Conclusions: In cave or nocturnal animals, the eye is sometimes reduced or eliminated because of adaptation to life in visual darkness. The comparative proteomics analysis of degenerative and normal lenses forms a firm molecular basis to investigate further the evolution of piscine lenses in the future. The total numbers of α-, β-, and γ-crystallins in the three fish species as revealed by the current proteomics methodology clearly indicate the complexity and diversity of crystallin species present in the piscine class of vertebrates. The unexpected finding that α-crystallin is absent in the degenerative eye lenses of rice eel may have some bearing on the chaperone function of α-crystallin in regard to its protective role of preventing protein aggregation in diurnal vertebrate lenses to maintain functional transparency.

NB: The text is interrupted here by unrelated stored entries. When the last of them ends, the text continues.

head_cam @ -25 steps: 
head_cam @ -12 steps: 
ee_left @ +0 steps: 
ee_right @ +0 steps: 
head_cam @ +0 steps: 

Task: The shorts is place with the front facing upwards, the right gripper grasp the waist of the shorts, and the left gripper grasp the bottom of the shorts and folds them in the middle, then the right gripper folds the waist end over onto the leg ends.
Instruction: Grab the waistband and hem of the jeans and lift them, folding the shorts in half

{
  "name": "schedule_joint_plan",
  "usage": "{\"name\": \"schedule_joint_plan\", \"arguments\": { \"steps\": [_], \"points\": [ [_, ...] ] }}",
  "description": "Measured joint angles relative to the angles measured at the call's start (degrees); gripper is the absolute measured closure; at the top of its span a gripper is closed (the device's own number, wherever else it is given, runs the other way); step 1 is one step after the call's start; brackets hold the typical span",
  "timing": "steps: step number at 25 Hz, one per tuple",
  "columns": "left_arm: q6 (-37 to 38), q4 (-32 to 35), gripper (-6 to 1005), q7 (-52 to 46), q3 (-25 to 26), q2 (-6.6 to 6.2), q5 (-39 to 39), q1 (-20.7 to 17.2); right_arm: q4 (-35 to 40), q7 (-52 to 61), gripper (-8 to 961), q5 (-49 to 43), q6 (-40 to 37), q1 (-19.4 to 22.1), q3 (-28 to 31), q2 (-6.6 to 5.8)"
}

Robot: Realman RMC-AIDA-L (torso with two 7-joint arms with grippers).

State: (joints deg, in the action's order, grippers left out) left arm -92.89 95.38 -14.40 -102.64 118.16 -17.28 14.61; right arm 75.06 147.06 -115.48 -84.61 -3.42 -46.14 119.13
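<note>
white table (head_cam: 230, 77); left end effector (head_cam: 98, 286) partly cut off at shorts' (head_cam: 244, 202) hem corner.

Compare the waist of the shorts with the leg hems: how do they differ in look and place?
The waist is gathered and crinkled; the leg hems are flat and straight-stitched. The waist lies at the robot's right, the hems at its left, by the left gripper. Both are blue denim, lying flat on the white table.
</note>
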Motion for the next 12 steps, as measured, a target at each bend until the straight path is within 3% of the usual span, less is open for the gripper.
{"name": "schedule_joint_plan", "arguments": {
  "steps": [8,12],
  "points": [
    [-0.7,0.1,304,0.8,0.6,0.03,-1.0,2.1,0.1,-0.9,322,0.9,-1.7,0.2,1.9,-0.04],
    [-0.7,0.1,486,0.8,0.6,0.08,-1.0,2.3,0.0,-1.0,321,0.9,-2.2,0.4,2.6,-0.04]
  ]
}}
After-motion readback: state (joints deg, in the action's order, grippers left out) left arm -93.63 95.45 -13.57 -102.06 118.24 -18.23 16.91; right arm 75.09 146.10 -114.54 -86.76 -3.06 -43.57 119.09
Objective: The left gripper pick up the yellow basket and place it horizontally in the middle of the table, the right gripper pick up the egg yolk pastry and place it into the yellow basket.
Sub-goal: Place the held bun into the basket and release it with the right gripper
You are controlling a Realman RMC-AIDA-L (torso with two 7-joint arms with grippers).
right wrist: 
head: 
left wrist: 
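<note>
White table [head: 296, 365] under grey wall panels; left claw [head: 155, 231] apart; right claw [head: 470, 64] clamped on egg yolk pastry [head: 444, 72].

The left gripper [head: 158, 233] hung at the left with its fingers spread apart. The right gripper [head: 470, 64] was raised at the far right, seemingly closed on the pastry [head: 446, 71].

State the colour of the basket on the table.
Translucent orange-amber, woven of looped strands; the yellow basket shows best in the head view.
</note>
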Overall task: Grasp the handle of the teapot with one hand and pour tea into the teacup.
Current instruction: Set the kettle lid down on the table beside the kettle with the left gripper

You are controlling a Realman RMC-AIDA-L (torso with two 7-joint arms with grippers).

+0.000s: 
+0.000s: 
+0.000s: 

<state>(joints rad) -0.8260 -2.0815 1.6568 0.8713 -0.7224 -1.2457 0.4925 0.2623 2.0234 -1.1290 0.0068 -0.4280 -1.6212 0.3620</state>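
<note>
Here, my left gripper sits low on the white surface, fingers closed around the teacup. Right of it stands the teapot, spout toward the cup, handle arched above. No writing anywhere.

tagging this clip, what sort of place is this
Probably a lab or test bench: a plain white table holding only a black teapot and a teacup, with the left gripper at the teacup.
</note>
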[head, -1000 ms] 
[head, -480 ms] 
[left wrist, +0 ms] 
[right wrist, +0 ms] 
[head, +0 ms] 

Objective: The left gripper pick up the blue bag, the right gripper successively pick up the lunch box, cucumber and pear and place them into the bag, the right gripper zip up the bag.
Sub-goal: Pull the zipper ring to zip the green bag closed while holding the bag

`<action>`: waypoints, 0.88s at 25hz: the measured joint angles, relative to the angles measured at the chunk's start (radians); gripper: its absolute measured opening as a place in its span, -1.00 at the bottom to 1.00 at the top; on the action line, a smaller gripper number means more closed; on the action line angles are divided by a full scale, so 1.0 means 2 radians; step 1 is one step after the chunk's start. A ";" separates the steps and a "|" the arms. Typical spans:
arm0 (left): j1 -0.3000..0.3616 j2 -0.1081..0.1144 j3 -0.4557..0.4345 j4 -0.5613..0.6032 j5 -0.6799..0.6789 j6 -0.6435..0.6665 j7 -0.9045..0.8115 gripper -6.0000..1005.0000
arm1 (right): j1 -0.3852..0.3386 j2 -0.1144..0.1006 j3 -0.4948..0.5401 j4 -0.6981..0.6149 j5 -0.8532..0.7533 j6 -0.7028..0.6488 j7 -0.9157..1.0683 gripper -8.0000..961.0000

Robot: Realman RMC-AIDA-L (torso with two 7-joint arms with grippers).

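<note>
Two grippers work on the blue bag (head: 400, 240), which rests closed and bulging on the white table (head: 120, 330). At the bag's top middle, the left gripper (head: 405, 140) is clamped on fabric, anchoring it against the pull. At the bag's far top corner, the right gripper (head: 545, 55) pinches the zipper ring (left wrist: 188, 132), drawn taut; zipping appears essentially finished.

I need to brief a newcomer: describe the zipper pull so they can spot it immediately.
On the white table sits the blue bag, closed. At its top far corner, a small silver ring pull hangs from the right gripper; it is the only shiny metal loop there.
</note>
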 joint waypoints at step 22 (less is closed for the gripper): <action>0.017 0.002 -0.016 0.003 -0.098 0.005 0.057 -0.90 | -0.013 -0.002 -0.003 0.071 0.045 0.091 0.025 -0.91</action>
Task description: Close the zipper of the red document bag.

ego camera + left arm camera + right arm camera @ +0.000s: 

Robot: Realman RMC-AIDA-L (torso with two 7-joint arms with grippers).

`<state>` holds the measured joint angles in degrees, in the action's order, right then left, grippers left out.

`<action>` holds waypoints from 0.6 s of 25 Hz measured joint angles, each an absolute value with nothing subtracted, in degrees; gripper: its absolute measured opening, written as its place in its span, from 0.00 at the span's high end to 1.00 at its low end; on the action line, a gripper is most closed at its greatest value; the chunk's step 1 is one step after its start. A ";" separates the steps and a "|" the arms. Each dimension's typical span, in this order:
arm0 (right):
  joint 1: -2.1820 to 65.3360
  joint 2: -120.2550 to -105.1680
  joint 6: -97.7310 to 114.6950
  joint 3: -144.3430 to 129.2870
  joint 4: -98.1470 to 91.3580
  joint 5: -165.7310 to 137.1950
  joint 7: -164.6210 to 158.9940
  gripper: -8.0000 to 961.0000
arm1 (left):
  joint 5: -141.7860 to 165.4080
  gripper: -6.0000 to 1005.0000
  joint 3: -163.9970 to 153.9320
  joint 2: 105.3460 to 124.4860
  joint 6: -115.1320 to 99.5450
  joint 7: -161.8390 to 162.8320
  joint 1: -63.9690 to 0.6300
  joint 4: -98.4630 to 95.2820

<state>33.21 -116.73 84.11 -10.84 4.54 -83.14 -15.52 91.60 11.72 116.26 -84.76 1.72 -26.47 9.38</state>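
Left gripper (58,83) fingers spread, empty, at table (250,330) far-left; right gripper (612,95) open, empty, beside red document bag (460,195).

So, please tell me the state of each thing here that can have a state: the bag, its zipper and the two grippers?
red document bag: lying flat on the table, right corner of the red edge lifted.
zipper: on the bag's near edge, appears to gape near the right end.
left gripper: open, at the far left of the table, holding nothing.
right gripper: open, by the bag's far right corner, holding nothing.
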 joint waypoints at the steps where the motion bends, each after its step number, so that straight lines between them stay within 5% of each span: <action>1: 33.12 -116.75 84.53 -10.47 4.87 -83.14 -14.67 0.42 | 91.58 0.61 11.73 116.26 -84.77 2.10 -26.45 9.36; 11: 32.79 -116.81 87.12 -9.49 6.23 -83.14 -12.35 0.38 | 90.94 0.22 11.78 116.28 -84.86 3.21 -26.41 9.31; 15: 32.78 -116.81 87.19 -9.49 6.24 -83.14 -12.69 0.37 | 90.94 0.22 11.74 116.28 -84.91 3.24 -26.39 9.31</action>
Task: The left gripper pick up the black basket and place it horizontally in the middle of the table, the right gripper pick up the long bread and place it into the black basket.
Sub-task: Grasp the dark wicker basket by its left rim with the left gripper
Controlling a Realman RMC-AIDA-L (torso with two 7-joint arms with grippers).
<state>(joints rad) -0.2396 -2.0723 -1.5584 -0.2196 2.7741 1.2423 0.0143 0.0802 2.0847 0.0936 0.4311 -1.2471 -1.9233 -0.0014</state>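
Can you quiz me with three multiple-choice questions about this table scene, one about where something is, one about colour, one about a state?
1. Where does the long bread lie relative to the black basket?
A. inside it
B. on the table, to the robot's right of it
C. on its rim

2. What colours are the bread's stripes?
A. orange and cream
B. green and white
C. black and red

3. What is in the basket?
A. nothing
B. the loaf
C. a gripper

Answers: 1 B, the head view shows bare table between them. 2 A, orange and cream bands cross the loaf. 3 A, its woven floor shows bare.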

The eye lens is a unique tissue designed for light transparency and image focusing in vertebrates. Eye lenses of vertebrates are composed of elongated fiber cells, of which approximately 90% of the total soluble proteins belong to three major classes of proteins, i.e., α-, β-, and γ-crystallins. Essentially, these crystallins can exist in the eye lens with little turnover throughout the entire lifespan, albeit with various degrees of posttranslational modifications on crystallin molecules [1,2].
Although living environment of fishes and most mammals are different, their eyes exhibit certain degree of similarity [1,3]. Recently, the zebrafish has been used as a suitable animal model [4,5] to study human eye diseases such as glaucoma [6], cataract [7], and retinal degeneration and regeneration [8,9]. Among these, cataract is the main focus for disease-related lens research. The transparency of eye lenses depends on the proper arrangement or association of lens proteins, i.e., various classes of α-, β-, and γ-crystallins inside lens fiber cells. The perturbation on the protein structure of lens crystallins by heat, chemicals, and other environmental stresses can lead to lens opacity due to spontaneous precipitation or crystallization of disturbed or denatured crystallin molecules [10].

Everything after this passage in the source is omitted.